### What you need to do
Although the data below contains pictures, output only the lines between those holding "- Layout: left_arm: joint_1" and "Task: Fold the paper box", inclusive, exactly and without those pictures.

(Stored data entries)

== == ==

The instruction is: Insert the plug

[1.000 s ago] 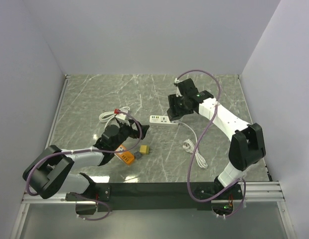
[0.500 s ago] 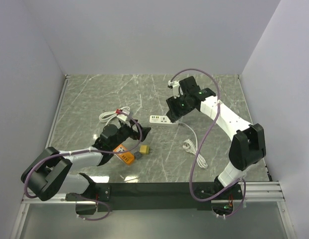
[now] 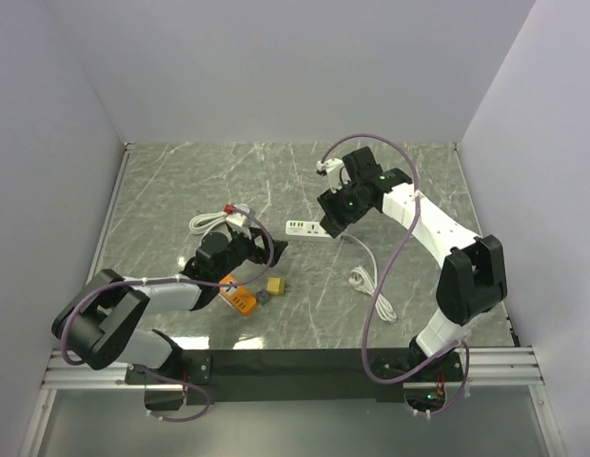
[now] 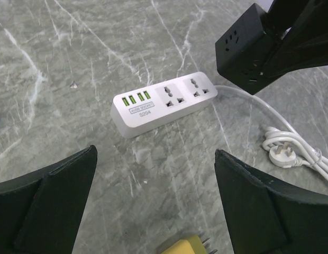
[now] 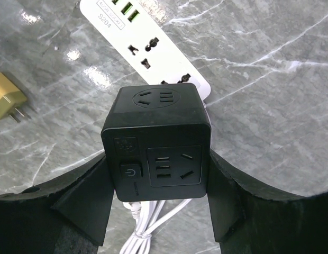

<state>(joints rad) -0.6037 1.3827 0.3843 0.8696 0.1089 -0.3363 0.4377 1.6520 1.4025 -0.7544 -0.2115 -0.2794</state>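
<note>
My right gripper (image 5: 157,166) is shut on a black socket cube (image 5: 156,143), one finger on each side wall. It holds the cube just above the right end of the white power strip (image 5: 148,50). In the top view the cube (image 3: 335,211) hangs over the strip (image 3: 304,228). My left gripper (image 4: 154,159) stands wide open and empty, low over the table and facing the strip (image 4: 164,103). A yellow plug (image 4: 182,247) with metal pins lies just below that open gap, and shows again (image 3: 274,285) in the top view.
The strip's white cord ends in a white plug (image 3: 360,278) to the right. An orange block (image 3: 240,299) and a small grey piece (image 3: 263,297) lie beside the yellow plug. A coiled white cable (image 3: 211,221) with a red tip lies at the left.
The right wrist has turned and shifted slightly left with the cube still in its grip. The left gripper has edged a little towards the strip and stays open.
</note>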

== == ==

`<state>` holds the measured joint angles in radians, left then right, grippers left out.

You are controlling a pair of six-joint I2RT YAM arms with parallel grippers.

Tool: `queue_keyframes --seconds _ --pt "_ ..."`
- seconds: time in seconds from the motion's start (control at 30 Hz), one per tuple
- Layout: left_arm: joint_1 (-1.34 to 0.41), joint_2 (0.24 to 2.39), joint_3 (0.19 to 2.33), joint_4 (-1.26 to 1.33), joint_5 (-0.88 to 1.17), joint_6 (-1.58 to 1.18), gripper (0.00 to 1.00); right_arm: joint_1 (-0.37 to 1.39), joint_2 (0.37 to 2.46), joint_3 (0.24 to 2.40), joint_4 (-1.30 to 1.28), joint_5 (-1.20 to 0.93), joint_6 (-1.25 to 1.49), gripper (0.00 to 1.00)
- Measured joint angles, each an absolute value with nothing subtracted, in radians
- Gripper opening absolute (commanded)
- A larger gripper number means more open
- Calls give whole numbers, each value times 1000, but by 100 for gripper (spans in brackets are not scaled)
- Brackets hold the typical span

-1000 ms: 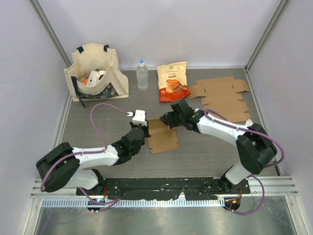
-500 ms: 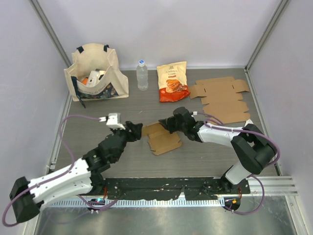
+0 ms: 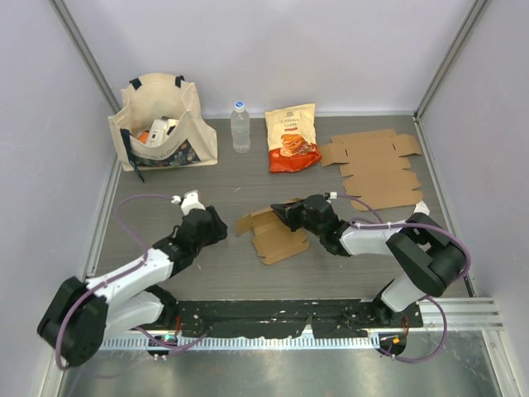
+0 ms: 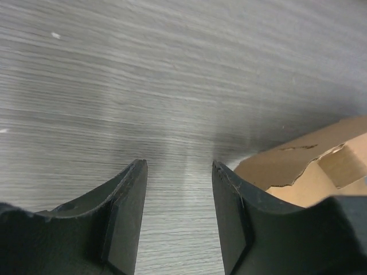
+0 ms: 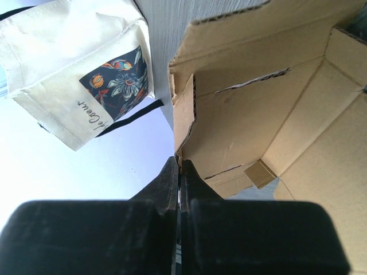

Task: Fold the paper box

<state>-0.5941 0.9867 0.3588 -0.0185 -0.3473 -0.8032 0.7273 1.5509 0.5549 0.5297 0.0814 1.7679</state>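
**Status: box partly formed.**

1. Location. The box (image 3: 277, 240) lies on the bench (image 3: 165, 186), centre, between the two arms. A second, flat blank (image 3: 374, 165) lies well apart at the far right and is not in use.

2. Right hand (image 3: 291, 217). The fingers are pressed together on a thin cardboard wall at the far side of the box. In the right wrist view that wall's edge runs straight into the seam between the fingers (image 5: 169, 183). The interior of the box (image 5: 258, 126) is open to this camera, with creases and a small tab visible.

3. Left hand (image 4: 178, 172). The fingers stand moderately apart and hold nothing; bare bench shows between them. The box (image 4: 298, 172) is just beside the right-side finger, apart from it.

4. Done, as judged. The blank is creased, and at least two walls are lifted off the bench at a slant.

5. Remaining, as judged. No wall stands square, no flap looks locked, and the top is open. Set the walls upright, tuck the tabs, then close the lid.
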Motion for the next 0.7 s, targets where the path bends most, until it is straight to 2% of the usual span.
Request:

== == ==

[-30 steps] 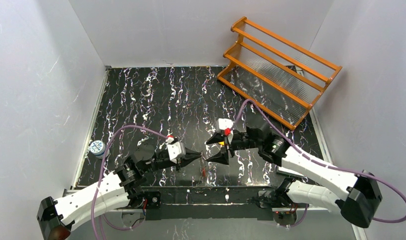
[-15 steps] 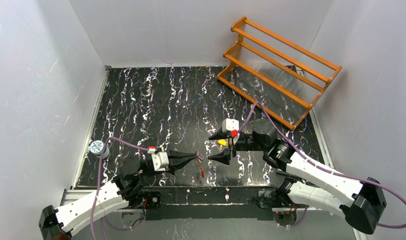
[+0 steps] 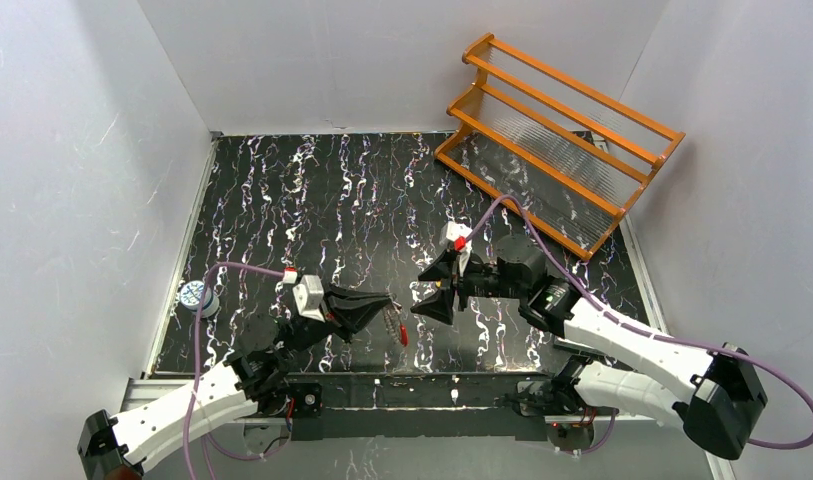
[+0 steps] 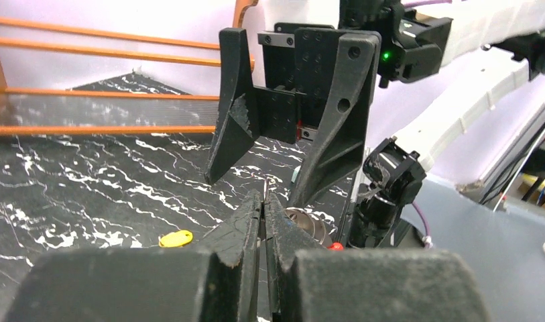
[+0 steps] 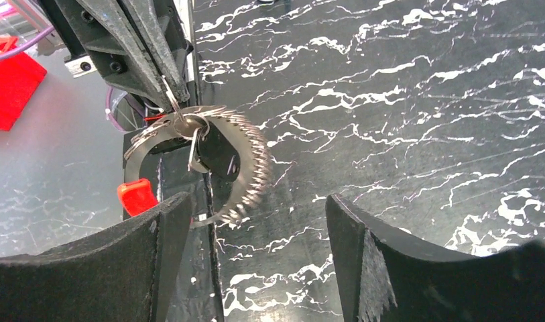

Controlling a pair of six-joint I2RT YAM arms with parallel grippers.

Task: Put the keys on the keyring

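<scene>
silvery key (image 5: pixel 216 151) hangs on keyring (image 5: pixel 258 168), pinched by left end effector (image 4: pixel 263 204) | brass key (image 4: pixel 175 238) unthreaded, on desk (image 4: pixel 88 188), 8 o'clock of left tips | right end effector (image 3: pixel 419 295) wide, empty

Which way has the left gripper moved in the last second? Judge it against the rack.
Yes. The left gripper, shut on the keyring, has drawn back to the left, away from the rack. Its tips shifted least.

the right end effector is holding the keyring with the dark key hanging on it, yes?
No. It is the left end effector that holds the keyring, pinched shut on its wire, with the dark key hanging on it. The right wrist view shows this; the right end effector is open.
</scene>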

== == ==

### Result
- Layout: left_arm: joint_1 (-1.34 to 0.41), joint_2 (0.24 to 2.39), joint_3 (0.19 to 2.33), joint_4 (-1.26 to 1.33), joint_5 (-0.88 to 1.17), joint_6 (-1.58 to 1.18), gripper (0.00 to 1.00); right_arm: joint_1 (-0.37 to 1.39), joint_2 (0.37 to 2.46), joint_3 (0.24 to 2.40), joint_4 (-1.30 to 1.28), joint_5 (-1.20 to 0.93), joint_6 (-1.25 to 1.49), gripper (0.00 to 1.00)
- Measured joint angles, each an absolute value with nothing subtracted, in radians
- Gripper opening absolute (commanded)
- A larger gripper number means more open
- Calls give whole numbers, each value times 1000, but by 100 for gripper (spans in brackets are not scaled)
- Brackets hold the typical span

-1000 ms: 
-500 ms: 
+0 ms: 
+0 ms: 
+0 ms: 

Task: Fold the paper box

There is no more to the answer.